## Directions for this task
Your answer must be an exact copy of the lines below, from the first through the one with "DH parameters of", with no pictures.

## Material provided
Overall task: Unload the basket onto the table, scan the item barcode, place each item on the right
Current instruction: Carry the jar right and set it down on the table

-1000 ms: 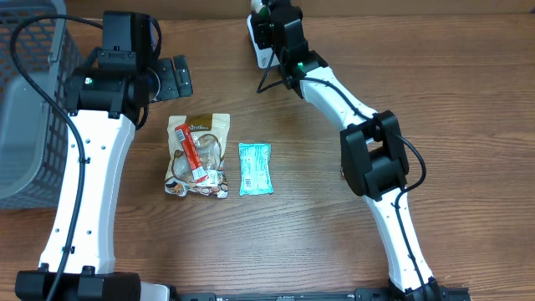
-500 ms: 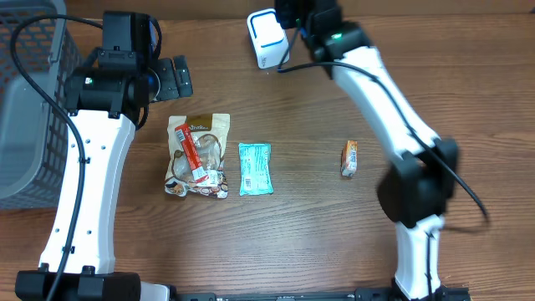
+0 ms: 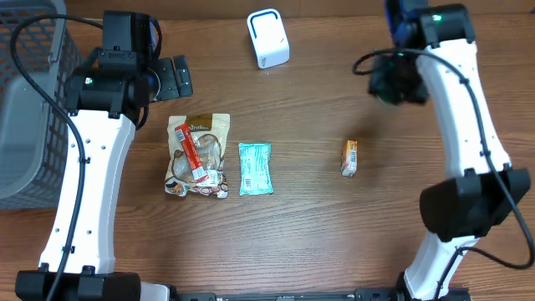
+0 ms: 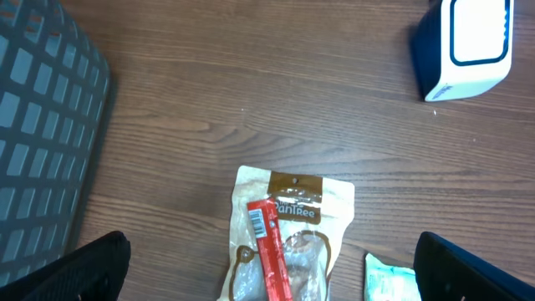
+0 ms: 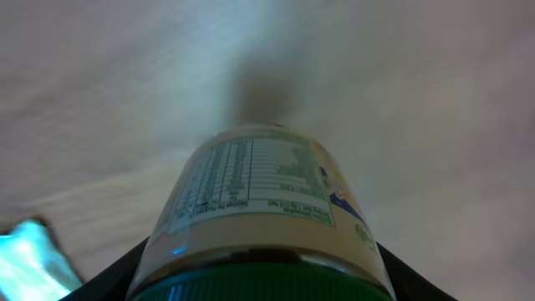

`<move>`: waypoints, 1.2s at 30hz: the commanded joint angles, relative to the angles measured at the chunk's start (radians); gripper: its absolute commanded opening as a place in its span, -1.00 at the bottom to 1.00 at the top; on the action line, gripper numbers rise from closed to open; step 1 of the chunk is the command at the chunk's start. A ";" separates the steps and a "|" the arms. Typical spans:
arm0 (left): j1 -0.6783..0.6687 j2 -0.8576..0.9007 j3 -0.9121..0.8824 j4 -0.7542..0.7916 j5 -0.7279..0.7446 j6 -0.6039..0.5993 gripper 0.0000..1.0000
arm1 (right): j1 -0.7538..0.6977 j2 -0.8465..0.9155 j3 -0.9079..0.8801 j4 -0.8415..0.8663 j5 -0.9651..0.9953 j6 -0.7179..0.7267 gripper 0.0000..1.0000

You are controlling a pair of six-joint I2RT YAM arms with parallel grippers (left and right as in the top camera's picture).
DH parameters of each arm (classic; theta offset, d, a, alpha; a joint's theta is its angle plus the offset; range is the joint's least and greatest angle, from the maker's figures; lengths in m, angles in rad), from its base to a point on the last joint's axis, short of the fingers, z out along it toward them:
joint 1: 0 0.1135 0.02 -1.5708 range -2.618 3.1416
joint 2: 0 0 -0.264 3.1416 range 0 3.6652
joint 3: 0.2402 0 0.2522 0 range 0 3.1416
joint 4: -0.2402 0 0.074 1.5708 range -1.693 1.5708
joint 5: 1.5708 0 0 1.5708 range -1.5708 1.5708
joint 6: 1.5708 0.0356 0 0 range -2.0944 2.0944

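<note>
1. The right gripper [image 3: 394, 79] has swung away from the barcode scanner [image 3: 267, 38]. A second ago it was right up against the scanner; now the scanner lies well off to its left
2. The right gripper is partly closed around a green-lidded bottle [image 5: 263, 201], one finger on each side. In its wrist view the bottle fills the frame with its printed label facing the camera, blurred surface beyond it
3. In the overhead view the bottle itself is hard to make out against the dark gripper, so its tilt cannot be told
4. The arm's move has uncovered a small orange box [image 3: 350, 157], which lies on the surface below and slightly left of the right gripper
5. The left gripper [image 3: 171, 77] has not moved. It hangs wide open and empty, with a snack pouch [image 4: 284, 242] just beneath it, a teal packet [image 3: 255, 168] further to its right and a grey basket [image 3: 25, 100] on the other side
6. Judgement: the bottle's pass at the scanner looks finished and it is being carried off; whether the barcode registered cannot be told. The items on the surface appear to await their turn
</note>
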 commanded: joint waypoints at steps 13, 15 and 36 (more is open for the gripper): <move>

## Exercise response
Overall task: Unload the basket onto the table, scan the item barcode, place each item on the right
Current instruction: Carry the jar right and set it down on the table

-1000 ms: 
-500 ms: 
+0 ms: 
+0 ms: 
+0 ms: 

`<move>`: waypoints, 1.2s at 30hz: the commanded joint angles, relative to the angles measured at the chunk's start (radians); gripper: its absolute commanded opening as a place in its span, -1.00 at the bottom to 1.00 at the top; on the action line, gripper numbers rise from closed to open; step 1 of the chunk is the command at the chunk's start. A ";" separates the steps and a "|" the arms. Typical spans:
arm0 (left): j1 -0.6783..0.6687 j2 -0.8576..0.9007 j3 -0.9121..0.8824 j4 -0.7542..0.7916 j5 -0.7279..0.7446 j6 -0.6039..0.5993 gripper 0.0000..1.0000
arm1 (right): j1 -0.7538..0.6977 j2 -0.8465..0.9155 j3 -0.9079..0.8801 j4 -0.8415..0.8663 j5 -0.9651..0.9953 j6 -0.7179..0.7267 gripper 0.0000..1.0000

You are controlling a pair of six-joint I2RT YAM arms with parallel grippers (left and right as in the top camera's picture).
DH parameters of each arm (classic; theta offset, d, a, alpha; a joint's theta is its angle plus the offset; range is the joint's least and greatest angle, from the maker's figures; lengths in m, angles in rad), from its base to a point on the last joint's axis, short of the fingers, z out along it toward them:

This exercise is now complete.